* _Instructions to follow_
Give back the data below word for word. Any image in it should be left out.

* _Dataset extract_
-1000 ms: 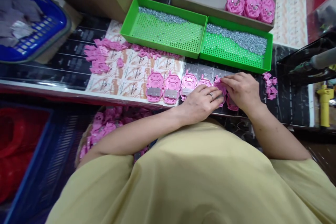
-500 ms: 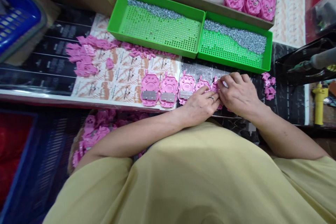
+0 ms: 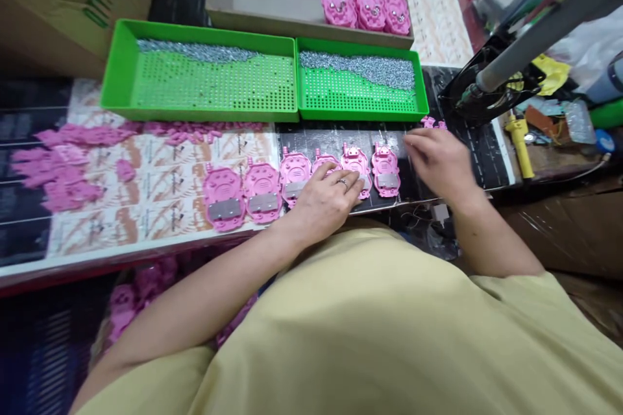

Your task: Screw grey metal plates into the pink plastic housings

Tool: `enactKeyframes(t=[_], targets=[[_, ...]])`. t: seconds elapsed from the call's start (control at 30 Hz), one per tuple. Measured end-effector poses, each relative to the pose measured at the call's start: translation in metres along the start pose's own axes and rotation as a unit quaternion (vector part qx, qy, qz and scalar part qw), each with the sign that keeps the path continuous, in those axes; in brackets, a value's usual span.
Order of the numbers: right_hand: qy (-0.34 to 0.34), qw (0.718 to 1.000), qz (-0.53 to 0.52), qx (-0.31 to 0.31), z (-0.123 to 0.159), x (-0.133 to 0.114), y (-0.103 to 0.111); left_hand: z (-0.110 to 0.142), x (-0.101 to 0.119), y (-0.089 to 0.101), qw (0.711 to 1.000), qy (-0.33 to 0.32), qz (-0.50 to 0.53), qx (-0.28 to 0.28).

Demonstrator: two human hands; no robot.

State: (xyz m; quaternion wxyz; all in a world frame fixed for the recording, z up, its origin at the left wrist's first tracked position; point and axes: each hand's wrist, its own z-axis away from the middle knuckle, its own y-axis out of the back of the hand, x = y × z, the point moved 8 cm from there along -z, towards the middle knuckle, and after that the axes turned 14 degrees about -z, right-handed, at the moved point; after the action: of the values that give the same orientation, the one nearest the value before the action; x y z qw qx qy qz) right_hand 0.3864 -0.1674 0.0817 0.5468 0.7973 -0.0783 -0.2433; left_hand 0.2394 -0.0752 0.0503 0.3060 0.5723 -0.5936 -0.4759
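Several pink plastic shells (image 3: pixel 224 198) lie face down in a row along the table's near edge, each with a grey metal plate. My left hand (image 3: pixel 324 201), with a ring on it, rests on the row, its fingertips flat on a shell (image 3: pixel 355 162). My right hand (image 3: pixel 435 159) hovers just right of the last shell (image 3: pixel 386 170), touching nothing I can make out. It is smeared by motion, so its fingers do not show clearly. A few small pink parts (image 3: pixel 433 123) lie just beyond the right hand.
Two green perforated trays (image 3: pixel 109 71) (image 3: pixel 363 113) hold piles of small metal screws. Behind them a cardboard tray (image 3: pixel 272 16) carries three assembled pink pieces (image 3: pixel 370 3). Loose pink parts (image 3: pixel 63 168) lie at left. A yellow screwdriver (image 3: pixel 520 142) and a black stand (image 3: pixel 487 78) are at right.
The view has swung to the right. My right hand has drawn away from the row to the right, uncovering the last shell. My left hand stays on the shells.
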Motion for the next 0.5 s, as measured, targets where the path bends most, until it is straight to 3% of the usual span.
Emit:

* _Written reply_
-1000 ms: 
-500 ms: 
+0 ms: 

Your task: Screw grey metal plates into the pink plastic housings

Tool: `enactKeyframes(t=[_], targets=[[_, ...]])`. t: seconds elapsed from the call's start (control at 30 Hz), one per tuple. Measured end-effector poses, each relative to the pose measured at the call's start: translation in metres along the start pose's own axes and rotation as a unit quaternion (vector part qx, qy, qz and scalar part qw), each with the sign that keeps the path continuous, in those axes; in brackets, a value's usual span.
Order of the numbers: right_hand: qy (-0.34 to 0.34), qw (0.718 to 1.000), qz (-0.53 to 0.52), qx (-0.31 to 0.31), z (-0.123 to 0.159), x (-0.133 to 0.114), y (-0.103 to 0.111); left_hand: z (-0.110 to 0.142), x (-0.101 to 0.119), y (-0.089 to 0.101), qw (0.711 to 1.000), qy (-0.33 to 0.32), qz (-0.50 to 0.53), qx (-0.28 to 0.28).

Demonstrator: two human hands; no robot.

State: (xyz m; quaternion wxyz; all in a world frame fixed for the recording, z up, its origin at the left wrist's first tracked position; point and axes: each hand's wrist, its own z-axis away from the middle knuckle, its own y-axis out of the back of the hand, x = y × z, the point moved 8 cm from there along -z, towards the middle knuckle, and after that the axes turned 14 degrees about -z, right-handed, at the moved point; after the action: of the values that give the same orientation, the one nearest the value before the action; x y z qw qx qy qz) right_hand 0.3864 -0.1674 0.0817 0.5468 0.7973 -0.0783 -0.2433; left_hand 0.2394 -0.0752 0.0503 0.3060 0.5723 -0.5936 -0.4759
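Several pink plastic shells (image 3: pixel 224 198) lie face down in a row along the table's near edge, each with a grey metal plate. My left hand (image 3: pixel 324 201), with a ring on it, rests on the row, its fingertips flat on a shell (image 3: pixel 355 162). My right hand (image 3: pixel 435 159) hovers just right of the last shell (image 3: pixel 386 170), touching nothing I can make out. It is smeared by motion, so its fingers do not show clearly. A few small pink parts (image 3: pixel 433 123) lie just beyond the right hand.
Two green perforated trays (image 3: pixel 109 71) (image 3: pixel 363 113) hold piles of small metal screws. Behind them a cardboard tray (image 3: pixel 272 16) carries three assembled pink pieces (image 3: pixel 370 3). Loose pink parts (image 3: pixel 63 168) lie at left. A yellow screwdriver (image 3: pixel 520 142) and a black stand (image 3: pixel 487 78) are at right.
The view has swung to the right. My right hand has drawn away from the row to the right, uncovering the last shell. My left hand stays on the shells.
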Motion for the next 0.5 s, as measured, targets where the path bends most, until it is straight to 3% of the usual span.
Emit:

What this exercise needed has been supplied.